My interest is in serious journalism with an investigative/public service bent. That's why I've been so slow to pitch. I have a lot of regular work assignments that help to pay the bills right now, which is both a good and bad thing. Good for obvious reasons, but bad because I need to keep pushing my writing to nourish my creativity.

Here's the rub: The kind of stories I want to pursue require time, research and, in some cases, money to travel. As I lamented to Jill this morning, these stories are so involved and unwieldy and in need of refining and focus that can only be accomplished through more research that I'm stymied to the point of inaction. Not good.

Fortunately, the course is helping. I've thrown some broad ideas out that the group has responded to enthusiastically, offering some great suggestions and possible markets for the work. It's definitely worth the money. With three topics, I think I can manage to get some solid queries together on these serious subjects. One may have to wait because it involves getting the participation of a minor who is central to the story. But the other two are beginning to take shape in my brain.

As I sit here tonight, contemplating the fruits of my day's labor, I'm surprisingly optimistic that I can make this happen. I'm motivated to make this happen. It will likely involve extra hours in the evening and weekends, just as some of the research required tonight. But if I can land that first serious news assignment, covering that important story that needs to be told, I'll be on my way toward the writing career of which I dreamt.

"What are you working on, Mom?" Patrick asked tonight. I told him the first story I'm interested in pitching.

"Mom, that's a great story. You have to write it. Other people have to know about this," he responded.

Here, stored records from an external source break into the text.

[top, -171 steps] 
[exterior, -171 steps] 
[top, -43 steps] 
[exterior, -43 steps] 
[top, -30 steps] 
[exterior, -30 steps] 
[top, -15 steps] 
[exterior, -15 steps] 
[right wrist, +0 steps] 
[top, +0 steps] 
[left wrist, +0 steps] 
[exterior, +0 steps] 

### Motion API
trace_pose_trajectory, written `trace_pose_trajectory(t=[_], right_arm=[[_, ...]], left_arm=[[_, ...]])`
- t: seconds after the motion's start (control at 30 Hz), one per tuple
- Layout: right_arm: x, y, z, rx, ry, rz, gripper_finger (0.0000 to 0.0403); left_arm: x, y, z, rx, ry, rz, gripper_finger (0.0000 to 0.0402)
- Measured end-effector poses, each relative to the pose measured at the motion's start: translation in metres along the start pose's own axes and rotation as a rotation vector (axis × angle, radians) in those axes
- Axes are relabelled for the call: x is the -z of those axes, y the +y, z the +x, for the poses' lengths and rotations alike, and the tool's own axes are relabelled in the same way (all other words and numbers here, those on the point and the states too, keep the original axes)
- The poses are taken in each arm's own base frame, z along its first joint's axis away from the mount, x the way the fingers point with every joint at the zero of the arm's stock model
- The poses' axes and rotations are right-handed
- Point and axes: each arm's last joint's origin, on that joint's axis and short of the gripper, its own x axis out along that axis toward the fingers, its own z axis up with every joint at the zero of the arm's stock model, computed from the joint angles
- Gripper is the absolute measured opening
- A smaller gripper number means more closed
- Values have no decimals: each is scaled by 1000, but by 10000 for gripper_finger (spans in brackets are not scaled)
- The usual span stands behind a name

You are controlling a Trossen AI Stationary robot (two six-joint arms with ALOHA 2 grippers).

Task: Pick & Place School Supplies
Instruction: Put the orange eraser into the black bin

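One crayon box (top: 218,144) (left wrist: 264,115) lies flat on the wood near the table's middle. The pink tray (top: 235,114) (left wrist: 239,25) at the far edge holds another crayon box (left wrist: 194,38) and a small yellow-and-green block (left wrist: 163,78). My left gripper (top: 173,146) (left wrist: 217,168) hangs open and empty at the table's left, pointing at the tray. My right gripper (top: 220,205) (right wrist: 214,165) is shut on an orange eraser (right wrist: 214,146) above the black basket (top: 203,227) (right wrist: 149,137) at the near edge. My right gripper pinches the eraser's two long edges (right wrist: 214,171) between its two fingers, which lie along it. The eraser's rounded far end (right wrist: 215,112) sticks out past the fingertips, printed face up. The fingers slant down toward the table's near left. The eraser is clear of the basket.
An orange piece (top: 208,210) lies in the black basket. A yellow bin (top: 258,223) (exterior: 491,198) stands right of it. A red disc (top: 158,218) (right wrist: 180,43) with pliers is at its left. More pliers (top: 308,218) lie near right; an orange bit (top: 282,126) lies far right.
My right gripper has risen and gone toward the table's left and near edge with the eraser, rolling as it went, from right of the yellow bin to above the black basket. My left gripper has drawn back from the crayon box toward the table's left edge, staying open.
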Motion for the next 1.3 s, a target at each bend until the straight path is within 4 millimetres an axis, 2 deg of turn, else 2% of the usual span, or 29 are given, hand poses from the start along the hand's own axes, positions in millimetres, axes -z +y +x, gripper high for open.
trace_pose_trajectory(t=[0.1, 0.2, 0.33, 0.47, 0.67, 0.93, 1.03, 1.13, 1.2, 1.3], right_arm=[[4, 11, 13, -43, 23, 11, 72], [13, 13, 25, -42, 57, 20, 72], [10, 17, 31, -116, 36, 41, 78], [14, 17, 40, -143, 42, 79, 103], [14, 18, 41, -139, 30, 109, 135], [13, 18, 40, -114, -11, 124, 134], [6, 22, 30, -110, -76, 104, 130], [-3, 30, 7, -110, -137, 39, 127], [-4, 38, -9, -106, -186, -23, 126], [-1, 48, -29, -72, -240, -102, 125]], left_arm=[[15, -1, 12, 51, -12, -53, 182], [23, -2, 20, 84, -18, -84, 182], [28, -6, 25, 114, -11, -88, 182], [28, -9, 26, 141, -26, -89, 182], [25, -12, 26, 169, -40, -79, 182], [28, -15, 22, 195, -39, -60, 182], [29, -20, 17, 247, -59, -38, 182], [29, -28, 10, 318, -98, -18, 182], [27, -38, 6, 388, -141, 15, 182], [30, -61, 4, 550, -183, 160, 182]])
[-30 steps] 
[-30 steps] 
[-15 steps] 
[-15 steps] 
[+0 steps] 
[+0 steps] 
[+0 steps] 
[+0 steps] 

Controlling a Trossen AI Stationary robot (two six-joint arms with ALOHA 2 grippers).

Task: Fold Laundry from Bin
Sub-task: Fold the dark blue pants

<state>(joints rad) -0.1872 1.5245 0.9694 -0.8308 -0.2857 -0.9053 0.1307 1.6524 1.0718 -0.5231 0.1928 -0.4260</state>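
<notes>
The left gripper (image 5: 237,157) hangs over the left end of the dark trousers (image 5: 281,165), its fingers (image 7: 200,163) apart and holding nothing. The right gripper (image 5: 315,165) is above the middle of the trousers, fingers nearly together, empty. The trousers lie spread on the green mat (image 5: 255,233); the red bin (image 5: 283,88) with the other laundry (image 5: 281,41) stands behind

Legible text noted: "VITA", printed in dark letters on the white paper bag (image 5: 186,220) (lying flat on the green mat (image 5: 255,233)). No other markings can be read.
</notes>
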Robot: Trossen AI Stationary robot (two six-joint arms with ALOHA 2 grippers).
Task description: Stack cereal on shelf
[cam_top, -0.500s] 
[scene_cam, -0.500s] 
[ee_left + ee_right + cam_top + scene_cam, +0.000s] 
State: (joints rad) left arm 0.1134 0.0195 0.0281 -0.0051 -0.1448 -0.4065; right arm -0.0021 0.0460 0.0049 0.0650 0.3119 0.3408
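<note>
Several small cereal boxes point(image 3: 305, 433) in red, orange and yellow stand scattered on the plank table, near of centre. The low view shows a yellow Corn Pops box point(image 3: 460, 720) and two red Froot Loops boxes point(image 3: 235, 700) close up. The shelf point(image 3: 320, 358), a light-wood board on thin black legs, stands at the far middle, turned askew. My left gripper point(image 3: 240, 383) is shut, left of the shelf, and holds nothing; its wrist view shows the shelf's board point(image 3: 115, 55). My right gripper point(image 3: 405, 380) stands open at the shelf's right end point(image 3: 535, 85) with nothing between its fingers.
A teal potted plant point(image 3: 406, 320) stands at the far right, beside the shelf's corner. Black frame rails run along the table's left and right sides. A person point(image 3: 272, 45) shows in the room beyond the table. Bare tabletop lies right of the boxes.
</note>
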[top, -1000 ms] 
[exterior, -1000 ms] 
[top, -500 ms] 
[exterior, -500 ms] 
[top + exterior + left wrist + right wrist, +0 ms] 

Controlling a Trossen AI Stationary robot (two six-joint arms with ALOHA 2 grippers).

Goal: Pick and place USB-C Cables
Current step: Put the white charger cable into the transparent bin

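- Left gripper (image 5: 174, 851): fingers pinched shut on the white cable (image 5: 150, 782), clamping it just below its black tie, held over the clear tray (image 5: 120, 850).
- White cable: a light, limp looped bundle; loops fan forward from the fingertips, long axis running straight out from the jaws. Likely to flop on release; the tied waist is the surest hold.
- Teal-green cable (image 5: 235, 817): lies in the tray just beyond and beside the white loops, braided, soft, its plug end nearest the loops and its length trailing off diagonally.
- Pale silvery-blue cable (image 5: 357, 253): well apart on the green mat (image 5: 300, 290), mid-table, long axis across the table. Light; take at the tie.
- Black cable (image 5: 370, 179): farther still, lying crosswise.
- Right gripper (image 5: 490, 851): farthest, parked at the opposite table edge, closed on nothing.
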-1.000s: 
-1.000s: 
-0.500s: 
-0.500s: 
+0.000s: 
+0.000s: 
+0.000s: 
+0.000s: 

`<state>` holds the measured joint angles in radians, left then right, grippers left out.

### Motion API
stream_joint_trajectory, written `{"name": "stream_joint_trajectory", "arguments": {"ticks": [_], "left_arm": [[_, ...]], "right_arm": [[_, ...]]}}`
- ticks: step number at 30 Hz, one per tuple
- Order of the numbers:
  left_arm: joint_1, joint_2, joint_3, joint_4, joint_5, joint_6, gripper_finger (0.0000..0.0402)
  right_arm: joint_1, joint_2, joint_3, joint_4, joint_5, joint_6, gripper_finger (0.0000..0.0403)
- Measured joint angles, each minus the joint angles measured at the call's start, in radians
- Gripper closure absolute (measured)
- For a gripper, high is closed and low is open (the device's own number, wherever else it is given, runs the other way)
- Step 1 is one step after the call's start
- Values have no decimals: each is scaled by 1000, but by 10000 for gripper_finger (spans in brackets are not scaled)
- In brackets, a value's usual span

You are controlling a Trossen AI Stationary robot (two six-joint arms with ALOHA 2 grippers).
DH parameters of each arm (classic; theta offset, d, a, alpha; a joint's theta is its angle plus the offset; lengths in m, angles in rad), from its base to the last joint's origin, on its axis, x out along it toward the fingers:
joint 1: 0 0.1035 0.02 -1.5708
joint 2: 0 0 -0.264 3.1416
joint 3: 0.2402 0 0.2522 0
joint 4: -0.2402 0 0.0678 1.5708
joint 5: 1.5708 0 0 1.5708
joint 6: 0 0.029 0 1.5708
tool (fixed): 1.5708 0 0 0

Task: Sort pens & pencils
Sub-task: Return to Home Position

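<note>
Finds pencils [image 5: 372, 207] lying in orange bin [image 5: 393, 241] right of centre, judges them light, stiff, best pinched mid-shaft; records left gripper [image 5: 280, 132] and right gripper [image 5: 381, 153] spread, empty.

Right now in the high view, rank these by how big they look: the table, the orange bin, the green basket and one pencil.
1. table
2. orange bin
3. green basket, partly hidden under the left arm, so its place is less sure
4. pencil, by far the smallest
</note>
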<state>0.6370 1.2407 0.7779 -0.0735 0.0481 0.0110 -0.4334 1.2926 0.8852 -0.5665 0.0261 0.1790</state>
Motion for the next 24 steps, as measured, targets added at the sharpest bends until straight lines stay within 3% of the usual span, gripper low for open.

He's right. It is important and I'm the person who can tell it best. How's that for newfound confidence?!

I'm in denial

The big brown envelope in the mailbox today was addressed to the parents of Ryan Hoke. I looked at the return address and shuddered — Guidance Department, Bay High School. Yikes! We've got an orientation meeting on Monday night for high school. Can't believe my son is going to be in high school later this year.

Of course it's the natural order of things, but high school brings us closer to college and the thought of him not being around the house, flopping on couches, making us laugh is too depressing for words.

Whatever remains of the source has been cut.